§ **Activity**:
Copy out the data below. Keep every word as it is.

§ **Dataset extract**:
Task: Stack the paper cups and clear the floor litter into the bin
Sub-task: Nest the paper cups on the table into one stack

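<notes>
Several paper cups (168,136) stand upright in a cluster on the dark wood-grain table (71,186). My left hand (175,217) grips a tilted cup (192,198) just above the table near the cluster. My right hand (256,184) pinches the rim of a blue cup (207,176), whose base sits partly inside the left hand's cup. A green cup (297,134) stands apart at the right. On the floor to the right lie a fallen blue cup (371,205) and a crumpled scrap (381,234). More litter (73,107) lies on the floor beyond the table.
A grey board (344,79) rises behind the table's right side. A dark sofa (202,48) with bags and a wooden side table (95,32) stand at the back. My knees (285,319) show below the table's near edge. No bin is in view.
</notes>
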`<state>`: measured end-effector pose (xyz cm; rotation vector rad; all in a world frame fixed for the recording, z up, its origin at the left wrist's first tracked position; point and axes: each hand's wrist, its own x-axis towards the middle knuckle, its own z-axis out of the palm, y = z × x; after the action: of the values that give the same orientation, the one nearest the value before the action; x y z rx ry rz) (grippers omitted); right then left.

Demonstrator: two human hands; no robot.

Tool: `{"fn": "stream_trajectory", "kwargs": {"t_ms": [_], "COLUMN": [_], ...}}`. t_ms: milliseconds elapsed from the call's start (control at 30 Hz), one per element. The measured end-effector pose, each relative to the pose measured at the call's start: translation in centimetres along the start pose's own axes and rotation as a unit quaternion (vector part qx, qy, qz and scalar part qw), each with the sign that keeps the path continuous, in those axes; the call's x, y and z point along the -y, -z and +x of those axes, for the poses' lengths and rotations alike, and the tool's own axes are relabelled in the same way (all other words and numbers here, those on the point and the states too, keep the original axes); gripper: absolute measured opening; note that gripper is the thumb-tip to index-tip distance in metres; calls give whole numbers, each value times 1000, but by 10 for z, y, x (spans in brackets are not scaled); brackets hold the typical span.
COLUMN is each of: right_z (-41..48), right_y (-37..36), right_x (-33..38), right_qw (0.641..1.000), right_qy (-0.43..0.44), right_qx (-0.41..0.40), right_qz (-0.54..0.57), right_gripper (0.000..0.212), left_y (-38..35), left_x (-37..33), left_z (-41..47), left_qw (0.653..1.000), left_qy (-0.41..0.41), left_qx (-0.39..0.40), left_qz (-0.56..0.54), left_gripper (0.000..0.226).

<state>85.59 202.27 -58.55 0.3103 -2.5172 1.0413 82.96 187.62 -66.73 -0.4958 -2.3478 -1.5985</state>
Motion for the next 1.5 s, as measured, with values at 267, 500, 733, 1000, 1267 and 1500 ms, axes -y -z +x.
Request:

§ **Result of this task**:
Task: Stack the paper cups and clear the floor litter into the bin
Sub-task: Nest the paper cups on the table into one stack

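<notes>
Several paper cups (168,136) stand upright in a cluster on the dark wood-grain table (71,186). My left hand (175,217) grips a tilted cup (192,198) just above the table near the cluster. My right hand (256,184) pinches the rim of a blue cup (207,176), whose base sits partly inside the left hand's cup. A green cup (297,134) stands apart at the right. On the floor to the right lie a fallen blue cup (371,205) and a crumpled scrap (381,234). More litter (73,107) lies on the floor beyond the table.
A grey board (344,79) rises behind the table's right side. A dark sofa (202,48) with bags and a wooden side table (95,32) stand at the back. My knees (285,319) show below the table's near edge. No bin is in view.
</notes>
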`<state>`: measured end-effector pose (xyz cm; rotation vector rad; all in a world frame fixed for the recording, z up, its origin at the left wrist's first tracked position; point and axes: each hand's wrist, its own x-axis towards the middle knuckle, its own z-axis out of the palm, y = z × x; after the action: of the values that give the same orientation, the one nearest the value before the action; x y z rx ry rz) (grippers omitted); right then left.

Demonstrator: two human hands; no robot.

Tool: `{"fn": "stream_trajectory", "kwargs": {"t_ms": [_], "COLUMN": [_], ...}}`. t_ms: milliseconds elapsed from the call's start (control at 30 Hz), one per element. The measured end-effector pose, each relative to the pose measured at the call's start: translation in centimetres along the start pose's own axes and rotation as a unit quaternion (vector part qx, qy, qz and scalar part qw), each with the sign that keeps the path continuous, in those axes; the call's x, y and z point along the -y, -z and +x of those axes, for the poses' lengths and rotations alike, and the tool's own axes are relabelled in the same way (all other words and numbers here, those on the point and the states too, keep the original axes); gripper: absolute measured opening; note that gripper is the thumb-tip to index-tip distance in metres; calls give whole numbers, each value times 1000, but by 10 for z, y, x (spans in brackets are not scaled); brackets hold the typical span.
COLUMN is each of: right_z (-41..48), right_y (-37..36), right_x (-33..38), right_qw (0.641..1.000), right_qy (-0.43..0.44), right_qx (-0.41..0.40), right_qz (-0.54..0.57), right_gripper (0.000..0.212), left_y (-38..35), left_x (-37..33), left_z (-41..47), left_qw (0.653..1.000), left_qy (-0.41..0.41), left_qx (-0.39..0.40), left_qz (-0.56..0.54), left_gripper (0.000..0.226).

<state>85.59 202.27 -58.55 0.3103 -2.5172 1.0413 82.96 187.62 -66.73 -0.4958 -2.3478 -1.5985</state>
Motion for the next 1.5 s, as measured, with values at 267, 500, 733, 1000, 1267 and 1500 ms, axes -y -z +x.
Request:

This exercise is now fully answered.